EXERCISE GOAL:
Down to the last character, repeat the data that follows.

** DATA SECTION follows **

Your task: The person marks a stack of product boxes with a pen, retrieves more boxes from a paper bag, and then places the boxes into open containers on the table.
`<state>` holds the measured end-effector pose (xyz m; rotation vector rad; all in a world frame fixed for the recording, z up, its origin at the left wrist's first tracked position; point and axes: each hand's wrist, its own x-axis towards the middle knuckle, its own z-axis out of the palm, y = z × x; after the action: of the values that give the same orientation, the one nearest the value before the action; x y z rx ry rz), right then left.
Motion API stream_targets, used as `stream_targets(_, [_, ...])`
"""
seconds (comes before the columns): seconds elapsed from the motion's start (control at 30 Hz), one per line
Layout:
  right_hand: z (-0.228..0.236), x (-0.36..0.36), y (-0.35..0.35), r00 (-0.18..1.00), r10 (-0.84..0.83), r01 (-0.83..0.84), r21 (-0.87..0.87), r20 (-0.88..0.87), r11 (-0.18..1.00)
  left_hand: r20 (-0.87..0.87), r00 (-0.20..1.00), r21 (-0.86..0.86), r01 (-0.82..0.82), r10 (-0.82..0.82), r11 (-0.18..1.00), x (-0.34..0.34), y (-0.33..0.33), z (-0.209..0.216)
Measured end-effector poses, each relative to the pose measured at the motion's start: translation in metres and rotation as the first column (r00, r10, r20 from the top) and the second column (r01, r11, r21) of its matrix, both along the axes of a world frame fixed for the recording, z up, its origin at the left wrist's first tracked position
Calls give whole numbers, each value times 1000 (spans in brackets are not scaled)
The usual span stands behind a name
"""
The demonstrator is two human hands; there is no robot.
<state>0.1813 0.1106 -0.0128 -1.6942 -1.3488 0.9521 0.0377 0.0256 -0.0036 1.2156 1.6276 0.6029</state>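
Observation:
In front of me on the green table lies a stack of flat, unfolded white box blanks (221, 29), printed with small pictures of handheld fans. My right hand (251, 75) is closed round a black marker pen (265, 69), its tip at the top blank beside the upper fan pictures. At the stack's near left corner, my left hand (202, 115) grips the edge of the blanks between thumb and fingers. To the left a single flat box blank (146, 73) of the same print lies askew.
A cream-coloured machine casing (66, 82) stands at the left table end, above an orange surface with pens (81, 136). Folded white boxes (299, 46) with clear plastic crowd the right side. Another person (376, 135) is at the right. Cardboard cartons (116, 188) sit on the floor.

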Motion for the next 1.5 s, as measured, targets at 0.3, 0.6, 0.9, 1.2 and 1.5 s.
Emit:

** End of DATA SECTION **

RESULT OF THE TASK:
Your task: The person marks a stack of product boxes with a pen, retrieves more boxes from a paper bag, and then places the boxes into open containers on the table.
`<state>` holds the measured end-effector pose (xyz m; rotation vector rad; all in a world frame fixed for the recording, z up, its origin at the left wrist's first tracked position; point and axes: each hand's wrist, its own x-axis towards the middle knuckle, its own z-axis out of the palm, y = z × x; after the action: of the values that give the same orientation, the one nearest the value before the action; x y z rx ry rz), right then left.
Motion API stream_targets, used as `stream_targets(_, [_, ...])`
"""
seconds (comes before the columns): seconds elapsed from the motion's start (control at 30 Hz), one per line
Layout:
  right_hand: z (-0.228..0.236), x (-0.36..0.36), y (-0.35..0.35), r00 (-0.18..1.00), r10 (-0.84..0.83), r01 (-0.83..0.84), r21 (-0.87..0.87), r20 (-0.88..0.87), r11 (-0.18..1.00)
  left_hand: r20 (-0.87..0.87), r00 (-0.20..1.00), r21 (-0.86..0.86), r01 (-0.82..0.82), r10 (-0.82..0.82), r11 (-0.18..1.00), x (-0.34..0.34), y (-0.33..0.33), z (-0.209..0.216)
Measured end-effector poses, each relative to the pose measured at the motion's start: translation in metres and rotation as the first column (r00, r10, r20 from the top) and the second column (r01, r11, r21) of its matrix, both along the axes of a world frame fixed for the recording, z up, its origin at the left wrist's first tracked position
Calls give whole numbers, each value times 1000 (spans in brackets are not scaled)
The usual span stands behind a name
"""
The demonstrator is two human hands; there is no robot.
<state>0.1813 0.1106 -0.0128 -1.6942 -1.3488 0.9521 0.0377 0.0256 -0.0036 1.2156 1.6276 0.6029</state>
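Observation:
In front of me on the green table lies a stack of flat, unfolded white box blanks (221, 29), printed with small pictures of handheld fans. My right hand (251, 75) is closed round a black marker pen (265, 69), its tip at the top blank beside the upper fan pictures. At the stack's near left corner, my left hand (202, 115) grips the edge of the blanks between thumb and fingers. To the left a single flat box blank (146, 73) of the same print lies askew.
A cream-coloured machine casing (66, 82) stands at the left table end, above an orange surface with pens (81, 136). Folded white boxes (299, 46) with clear plastic crowd the right side. Another person (376, 135) is at the right. Cardboard cartons (116, 188) sit on the floor.
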
Motion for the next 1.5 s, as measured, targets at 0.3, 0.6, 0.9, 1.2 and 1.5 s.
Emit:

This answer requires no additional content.